→ **TASK DETAILS**: Write out, without any change, the lines in the material below that run from the line with "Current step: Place" through the line with "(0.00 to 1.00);", both included.

== Segment start ==

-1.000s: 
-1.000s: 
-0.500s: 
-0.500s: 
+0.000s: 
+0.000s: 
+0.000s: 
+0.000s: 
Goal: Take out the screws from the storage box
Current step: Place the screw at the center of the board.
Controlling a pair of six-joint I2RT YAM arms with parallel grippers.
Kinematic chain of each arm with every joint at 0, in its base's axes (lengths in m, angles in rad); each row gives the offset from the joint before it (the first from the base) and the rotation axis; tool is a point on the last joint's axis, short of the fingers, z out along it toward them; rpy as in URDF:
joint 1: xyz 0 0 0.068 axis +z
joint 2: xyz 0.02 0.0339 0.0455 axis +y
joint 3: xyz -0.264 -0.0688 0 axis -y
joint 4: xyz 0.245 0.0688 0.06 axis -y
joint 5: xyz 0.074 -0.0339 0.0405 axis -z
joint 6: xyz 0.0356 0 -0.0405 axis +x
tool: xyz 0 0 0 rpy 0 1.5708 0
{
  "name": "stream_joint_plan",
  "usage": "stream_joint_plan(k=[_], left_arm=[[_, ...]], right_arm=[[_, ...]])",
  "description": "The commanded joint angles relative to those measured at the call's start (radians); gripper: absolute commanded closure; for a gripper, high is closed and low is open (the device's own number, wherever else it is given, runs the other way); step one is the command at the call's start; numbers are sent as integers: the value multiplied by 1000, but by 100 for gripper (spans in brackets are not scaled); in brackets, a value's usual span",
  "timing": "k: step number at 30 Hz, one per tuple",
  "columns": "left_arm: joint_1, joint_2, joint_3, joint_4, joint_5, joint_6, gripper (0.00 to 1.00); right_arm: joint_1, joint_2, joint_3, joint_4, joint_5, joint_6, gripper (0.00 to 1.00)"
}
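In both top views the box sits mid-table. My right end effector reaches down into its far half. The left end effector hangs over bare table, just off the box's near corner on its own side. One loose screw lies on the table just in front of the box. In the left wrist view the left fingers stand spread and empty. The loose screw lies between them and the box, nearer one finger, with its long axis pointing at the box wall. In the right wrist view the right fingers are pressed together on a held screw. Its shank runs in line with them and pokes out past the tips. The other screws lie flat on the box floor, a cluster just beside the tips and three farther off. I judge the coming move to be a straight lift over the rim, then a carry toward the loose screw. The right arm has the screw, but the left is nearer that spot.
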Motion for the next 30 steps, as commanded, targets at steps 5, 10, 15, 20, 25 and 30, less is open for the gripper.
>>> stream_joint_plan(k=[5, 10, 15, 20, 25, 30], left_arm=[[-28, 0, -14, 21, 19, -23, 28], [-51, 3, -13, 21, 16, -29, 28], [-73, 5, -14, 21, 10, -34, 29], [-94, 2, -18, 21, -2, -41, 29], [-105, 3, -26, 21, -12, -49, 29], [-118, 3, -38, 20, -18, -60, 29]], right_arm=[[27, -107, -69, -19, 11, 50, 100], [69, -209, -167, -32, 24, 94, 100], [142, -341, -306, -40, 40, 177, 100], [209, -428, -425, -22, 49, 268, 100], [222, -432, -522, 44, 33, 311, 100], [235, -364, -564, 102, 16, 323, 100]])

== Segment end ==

→ **RESULT OF THIS TASK**:
Current step: Place the screw at the center of the board.
Controlling a pair of six-joint I2RT YAM arms with parallel grippers.
Kinematic chain of each arm with every joint at 0, in its base's axes (lengths in m, angles in rad); each row gives the offset from the joint before it (the first from the base) and the rotation axis; tool is a point on the last joint's axis, short of the fingers, z out along it toward them; rpy as in URDF:
joint 1: xyz 0 0 0.068 axis +z
joint 2: xyz 0.02 0.0339 0.0455 axis +y
joint 3: xyz -0.264 -0.0688 0 axis -y
joint 4: xyz 0.245 0.0688 0.06 axis -y
joint 5: xyz 0.074 -0.0339 0.0405 axis -z
joint 6: xyz 0.0356 0 -0.0405 axis +x
tool: xyz 0 0 0 rpy 0 1.5708 0
{
  "name": "stream_joint_plan",
  "usage": "stream_joint_plan(k=[_], left_arm=[[_, ...]], right_arm=[[_, ...]])",
  "description": "The commanded joint angles relative to those measured at the call's start (radians); gripper: absolute commanded closure; for a gripper, high is closed and low is open (the device's own number, wherever else it is given, runs the other way); step one is the command at the call's start; numbers are sent as integers: the value multiplied by 1000, but by 100 for gripper (spans in brackets are not scaled); in brackets, a value's usual span",
  "timing": "k: step number at 30 Hz, one per tuple",
  "columns": "left_arm: joint_1, joint_2, joint_3, joint_4, joint_5, joint_6, gripper (0.00 to 1.00); right_arm: joint_1, joint_2, joint_3, joint_4, joint_5, joint_6, gripper (0.00 to 1.00)"

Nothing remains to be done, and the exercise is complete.